Trade Creditor Matters
We have ongoing discussions concerning our liquidity and financial position with the vendor community
and third parties that offer various credit protection services to our vendors. The topics discussed have included
such areas as pricing, payment terms and ongoing business arrangements. As of the date of this report, we had
not experienced any significant disruption in our access to merchandise or our operations.
NOTE 4—DERIVATIVE FINANCIAL INSTRUMENTS AND FINANCIAL GUARANTEES
We primarily use derivatives as a risk management tool to decrease our exposure to fluctuations in the
foreign currency market. We are exposed to fluctuations in foreign currency exchange rates as a result of our net
investment in Sears Canada. Further, Sears Canada is exposed to fluctuations in foreign currency exchange rates
due to inventory purchase contracts denominated in U.S. dollars.
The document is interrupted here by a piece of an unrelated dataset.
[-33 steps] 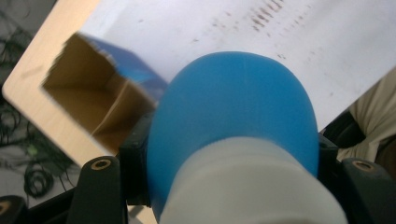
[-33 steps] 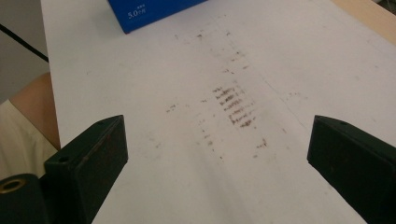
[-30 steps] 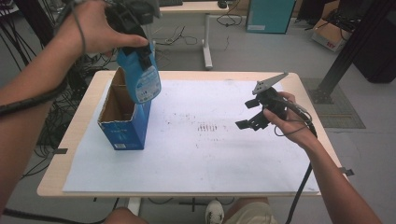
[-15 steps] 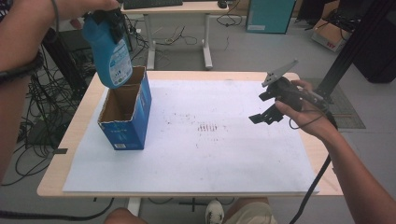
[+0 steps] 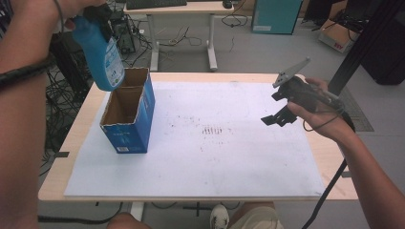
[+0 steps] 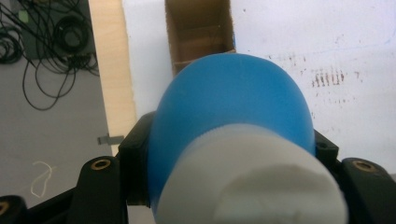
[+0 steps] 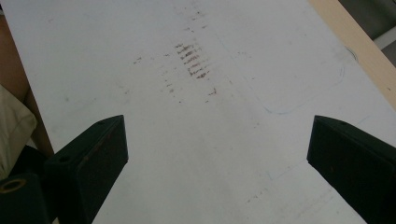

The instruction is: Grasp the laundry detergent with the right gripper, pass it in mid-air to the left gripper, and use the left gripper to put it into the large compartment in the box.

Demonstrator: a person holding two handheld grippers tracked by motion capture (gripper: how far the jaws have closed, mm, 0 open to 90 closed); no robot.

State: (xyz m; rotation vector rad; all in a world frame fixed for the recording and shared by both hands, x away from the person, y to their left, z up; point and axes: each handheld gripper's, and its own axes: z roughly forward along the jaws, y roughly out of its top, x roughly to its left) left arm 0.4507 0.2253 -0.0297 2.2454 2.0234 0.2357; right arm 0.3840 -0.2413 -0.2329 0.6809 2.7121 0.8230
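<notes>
Over the table [image 5: 191,195], my left claw [image 5: 98,19] clamps the blue bottle [image 5: 102,55] above the box [image 5: 129,114], right claw [image 5: 277,117] open and empty; a slackened grip risks dropping it outside.

Beyond the wooden table [image 5: 334,157] with its white sheet [image 5: 229,152], a grey floor [image 5: 239,52] holds a second desk [image 5: 181,9], tangled cables [image 5: 59,90] at left, a teal cabinet [image 5: 273,15] behind.
</notes>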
Earnings Effects of Derivatives on the Statements of Operations
For derivatives that were designated as hedges of our net investment in Sears Canada, we assess
effectiveness based on changes in forward currency exchange rates. Changes in forward rates on the derivatives
are recorded in the currency translation adjustments line in Accumulated Other Comprehensive Loss and will
remain there until we substantially liquidate or sell our holdings in Sears Canada.
Changes in the fair value of any derivatives that are not designated as hedges are recorded in earnings each
period. Sears Canada mitigates the risk of currency fluctuations on offshore merchandise purchases denominated
in U.S. currency by purchasing U.S. dollar denominated collar contracts for a portion of its expected
requirements. Since Holdings’ functional currency is the U.S. dollar, we are not directly exposed to the risk of
exchange rate changes due to Sears Canada’s merchandise purchases, and therefore we do not account for these
instruments as a hedge of our foreign currency exposure risk.